How to set the Focal Point on an image
- Go to the entry containing the image you want to adjust, and navigate to the Media tab
- Find the image in question and double-click on it
- A pop-out panel will appear on the right, showing more information about the image along with some editing options
- Click the Edit button on the preview image within the pop-out
- This opens the image editor, where you can see the image and its current focal point
- Click the Focal Point button to toggle the focal point indicator on or off — if you can't see it straight away, click the button again
- With the focal point indicator visible, click and drag it to the part of the image you want to stay in focus. It can take a couple of attempts to get this exactly right, depending on the layout and content of the image
- Once you're happy with the position, click Save or Save As New Asset
- Click the second Save button at the bottom right of the pop-out to confirm your changes

Save or Save As New Asset — which should you choose?

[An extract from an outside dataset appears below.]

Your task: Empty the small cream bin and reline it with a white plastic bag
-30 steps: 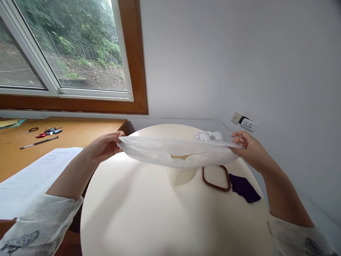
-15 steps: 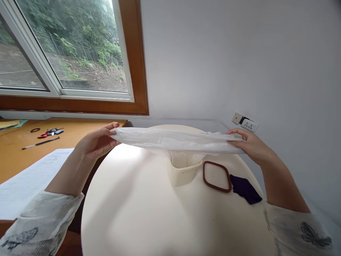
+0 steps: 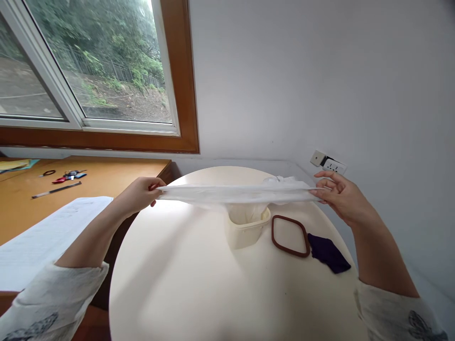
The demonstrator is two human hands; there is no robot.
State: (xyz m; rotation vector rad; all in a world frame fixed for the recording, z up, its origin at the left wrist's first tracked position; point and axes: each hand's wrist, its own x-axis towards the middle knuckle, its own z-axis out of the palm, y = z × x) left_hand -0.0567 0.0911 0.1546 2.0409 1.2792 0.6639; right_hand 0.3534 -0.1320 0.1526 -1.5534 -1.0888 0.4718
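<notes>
A thin white plastic bag is stretched sideways between my two hands, above the far half of a round cream table. My left hand pinches its left end, fingers closed. At the other end, my right hand grips the bag between thumb and fingers. Below and behind the taut bag stands a small cream bin, its back rim hidden by the plastic. To the bin's right lies a brown rounded-square frame, with a dark purple cloth touching or nearly touching its right side.
The round table stands beside a wooden desk. On the desk are papers, a pen and keys. A wall socket is behind my right hand, and a window is at the upper left.
My left hand has turned and closed more tightly on the bag's end, moving slightly right and down. The bag now looks narrower and more taut. Bin, frame and cloth stay put.
</notes>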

This choice matters, so it's worth understanding the difference:
- Save overwrites the original image with your changes. Because the same image may be used in several places across your site, this updates the focal point everywhere that image currently appears
- Save As New Asset creates a brand new image file with your changes, leaving the original untouched. Use this if you only want the new focal point to apply to this specific use of the image, without affecting it anywhere else it's used on the site

Checking your changes

Once saved, you can check how the image now displays either by using the Live Preview, or by clicking the View dropdown and selecting Primary Entry Page, which opens the live page in a new tab. If the image still isn't cropping the way you'd like, simply repeat the process — it sometimes takes a couple of attempts to land on the right focal point, especially with more complex or busy images.

When Focal Point is most useful

Focal Point is especially useful for images featuring people, signage, or a specific landmark, where losing the subject to a crop would significantly weaken the image. For simpler, more even compositions — like a wide landscape shot — the default centred crop may already work well without needing any adjustment.

💡 Top tip: If an image is used in multiple places across your site — for example a Full Width Image and a thumbnail in an Image Gallery — check how it displays in both contexts after setting the focal point, as the ideal focal point isn't always identical for every crop ratio.